“You have heard that it was said, ‘Love your neighbor’ and hate your enemy. But I tell you, love your enemies and pray for those who persecute you, so that you may be children of your Father in heaven. For he causes his sun to rise on the evil and the good, and sends rain on the righteous and the unrighteous. For if you love those who love you, what reward will you have? Don’t even the tax collectors do the same? And if you greet only your brothers and sisters, what are you doing out of the ordinary?” (CSB – Read the chapter)
Two things for you this morning right out of the gate. First, an update, then a more normal introduction. Here’s the update: This will not be yesterday’s sermon this morning. Yesterday we had a special service called Celebrate Sunday.
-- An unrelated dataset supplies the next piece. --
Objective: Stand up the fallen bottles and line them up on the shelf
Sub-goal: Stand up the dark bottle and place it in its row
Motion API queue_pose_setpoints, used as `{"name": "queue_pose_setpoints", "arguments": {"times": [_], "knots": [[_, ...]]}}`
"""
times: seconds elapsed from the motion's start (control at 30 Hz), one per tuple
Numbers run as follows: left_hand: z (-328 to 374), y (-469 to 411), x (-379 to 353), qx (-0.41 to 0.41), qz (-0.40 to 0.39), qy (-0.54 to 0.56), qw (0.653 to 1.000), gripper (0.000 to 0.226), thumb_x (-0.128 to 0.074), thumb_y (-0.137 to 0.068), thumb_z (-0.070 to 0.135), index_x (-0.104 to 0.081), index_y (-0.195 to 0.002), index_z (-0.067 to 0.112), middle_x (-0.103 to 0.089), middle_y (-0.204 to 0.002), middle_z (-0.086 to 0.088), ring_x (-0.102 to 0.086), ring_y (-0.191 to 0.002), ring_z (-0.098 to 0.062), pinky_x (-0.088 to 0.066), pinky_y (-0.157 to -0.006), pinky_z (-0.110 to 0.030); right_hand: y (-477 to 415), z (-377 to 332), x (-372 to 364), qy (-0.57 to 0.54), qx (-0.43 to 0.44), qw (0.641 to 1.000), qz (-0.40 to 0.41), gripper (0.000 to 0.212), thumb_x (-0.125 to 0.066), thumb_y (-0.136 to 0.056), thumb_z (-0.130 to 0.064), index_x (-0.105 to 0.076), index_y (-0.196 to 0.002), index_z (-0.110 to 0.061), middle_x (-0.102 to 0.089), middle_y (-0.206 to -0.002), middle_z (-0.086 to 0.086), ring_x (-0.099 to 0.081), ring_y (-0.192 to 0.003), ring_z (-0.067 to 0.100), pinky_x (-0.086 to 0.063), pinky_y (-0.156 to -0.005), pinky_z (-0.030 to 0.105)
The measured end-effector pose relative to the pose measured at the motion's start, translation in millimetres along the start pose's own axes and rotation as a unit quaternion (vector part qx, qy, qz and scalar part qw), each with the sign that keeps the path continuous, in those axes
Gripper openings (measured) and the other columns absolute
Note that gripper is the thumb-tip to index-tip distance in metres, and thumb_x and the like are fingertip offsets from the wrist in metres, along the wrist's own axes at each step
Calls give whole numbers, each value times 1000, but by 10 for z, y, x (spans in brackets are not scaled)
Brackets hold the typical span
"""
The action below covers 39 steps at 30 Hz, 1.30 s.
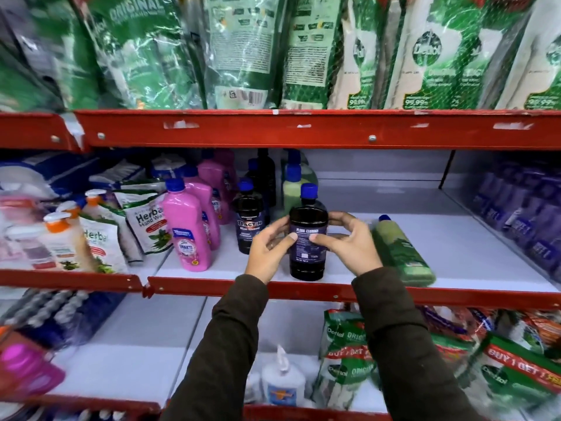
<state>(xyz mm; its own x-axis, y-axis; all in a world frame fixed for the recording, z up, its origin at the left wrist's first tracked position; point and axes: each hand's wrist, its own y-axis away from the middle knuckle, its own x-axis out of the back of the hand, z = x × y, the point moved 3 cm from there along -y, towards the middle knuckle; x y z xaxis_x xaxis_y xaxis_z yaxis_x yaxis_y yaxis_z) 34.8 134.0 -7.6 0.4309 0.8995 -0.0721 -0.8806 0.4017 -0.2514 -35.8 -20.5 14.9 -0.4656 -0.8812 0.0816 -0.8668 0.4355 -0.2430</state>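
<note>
A dark bottle with a blue cap (308, 238) stands upright near the front edge of the white middle shelf (455, 238). My left hand (268, 249) grips its left side and my right hand (349, 241) grips its right side, thumbs on the label. A green bottle with a blue cap (400, 250) lies on its side just right of my right hand. Behind and left stands another dark bottle (249, 220), then a row of pink bottles (189, 229). Pale green bottles (296, 186) stand further back.
Herbal hand wash pouches (145, 220) and pump bottles (60, 238) crowd the left. Purple packs (522, 208) fill the right end. Red shelf rails (303, 129) run above and below. Green refill pouches (243, 50) hang above; more pouches (349, 354) sit on the lower shelf.
</note>
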Motion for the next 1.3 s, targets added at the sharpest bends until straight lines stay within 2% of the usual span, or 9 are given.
{"name": "queue_pose_setpoints", "arguments": {"times": [0.2, 0.27, 0.4, 0.63, 0.73, 0.83, 0.97, 1.13, 1.3], "knots": [[-22, 37, 697, -12, 51, -6, 999, 48, -55, -93, -2, -46, -133, 23, -61, -113, 11, -58, -104, 0, -55, -87, -15, -45, 57, -779, -4, 21, 999, -43, 49, -82, -76, -4, -57, -114, -20, -68, -111, 5, -71, -102, 34, -59, -90, 51], [-64, 34, 863, -8, 65, 0, 998, 47, -54, -93, -4, -47, -133, 21, -60, -121, 2, -57, -110, -7, -52, -95, -22, -45, 102, -972, -10, 31, 998, -49, 49, -80, -77, -2, -56, -117, -18, -67, -111, 2, -71, -104, 33, -58, -94, 48], [-154, 37, 1046, 4, 69, 3, 998, 43, -53, -93, -4, -50, -130, 18, -55, -132, -6, -52, -120, -16, -42, -108, -38, -9, 170, -1195, -12, 42, 998, -48, 47, -76, -80, 2, -55, -117, -19, -63, -110, -11, -68, -108, 26, -55, -100, 40], [-151, -14, 1035, 19, 100, 62, 993, 27, -38, -101, 7, -58, -117, 17, -59, -126, -10, -56, -116, -22, -48, -92, -21, -31, 250, -1207, -3, 54, 998, -13, 51, -77, -81, -2, -53, -125, -14, -62, -122, 3, -64, -108, 12, -54, -83, 7], [-146, -32, 1017, 10, 108, 54, 993, 27, -39, -102, 8, -60, -103, 25, -62, -117, -8, -58, -112, -23, -51, -89, -25, 8, 357, -1204, -19, 42, 998, 36, 40, -82, -78, -9, -57, -104, -28, -68, -110, -3, -66, -103, 4, -61, -86, 22], [-162, -54, 1036, 6, 104, 51, 993, 26, -42, -100, 6, -60, -99, 25, -62, -114, -11, -59, -110, -29, -53, -89, -33, 40, 425, -1209, 8, 35, 997, 70, 20, -82, -77, -27, -67, -85, -36, -73, -99, -4, -72, -97, 19, -63, -80, 44], [-227, -46, 1112, -5, 77, 49, 996, 21, -49, -98, 8, -62, -102, 24, -64, -117, -12, -56, -121, -42, -48, -103, -50, 68, 424, -1235, -3, 29, 998, 57, 10, -74, -87, -15, -71, -94, -21, -73, -101, 5, -72, -87, 19, -64, -63, 32], [-230, 24, 1092, -1, 36, 35, 999, 43, -58, -94, 12, -49, -136, 20, -56, -139, -4, -51, -133, -22, -42, -112, -43, 90, 464, -1241, 51, 39, 998, -27, 43, -75, -84, -23, -66, -126, -23, -69, -124, -7, -70, -104, 15, -60, -92, 41], [-188, 26, 1055, 19, 6, -8, 1000, 43, -61, -93, 18, -48, -133, 27, -59, -131, 7, -55, -123, -6, -39, -113, -35, 104, 447, -1322, 56, 57, 995, -58, 52, -84, -75, -21, -55, -114, -37, -68, -124, -3, -66, -116, 15, -57, -96, 36]]}}
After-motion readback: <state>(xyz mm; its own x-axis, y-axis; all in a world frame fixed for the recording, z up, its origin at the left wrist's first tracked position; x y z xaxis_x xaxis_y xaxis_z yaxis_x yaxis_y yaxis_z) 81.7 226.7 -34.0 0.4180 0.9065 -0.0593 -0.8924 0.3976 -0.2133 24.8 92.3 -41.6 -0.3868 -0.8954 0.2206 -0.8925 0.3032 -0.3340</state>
We took the morning to delight in what God has been doing in and through our community over past year. We had special guests and a fantastic testimony from some of our newer members, and generally a lot of fun. I shared many of the things God has done in the last year rather than giving a formal sermon. Thus no sermon to post here. But, it would be worth your time to go and watch the service for the stories alone. You can do that on our YouTube channel here.
Just because I don’t have a sermon, though, doesn’t mean I don’t have anything for you this morning. Normally I have been taking Fridays to engage on various cultural happenings (especially from the big and small screen) and where they intersect with the Scriptures. And, when I’m watching a whole season of a particular series, I’ll usually wait until the end of the season to reflect on the whole thing. But as I’ve been watching the latest season of Cobra Kai on Netflix, I can’t help but offer some observations after watching episode 4 last night. Cobra Kai, of course, is a continuing of the story of the classic movie, Karate Kid, into the modern day. In the original film and the third of the series, the good guys and the bad guys were clear. Mr. Miyagi and his style of karate are good, John Kreese and his Cobra Kai dojo are bad. In the new series, especially as the story has developed, things are less clear than that. But rather than this being a mere modern, relativistic, woke attempt to obscure moral lines or to otherwise pretend they don’t exist, season 4 is so far displaying real life through a lens that, if not strictly Gospel-oriented, is certainly shaped by it. Let’s talk this morning about Cobra Kai and loving our enemies.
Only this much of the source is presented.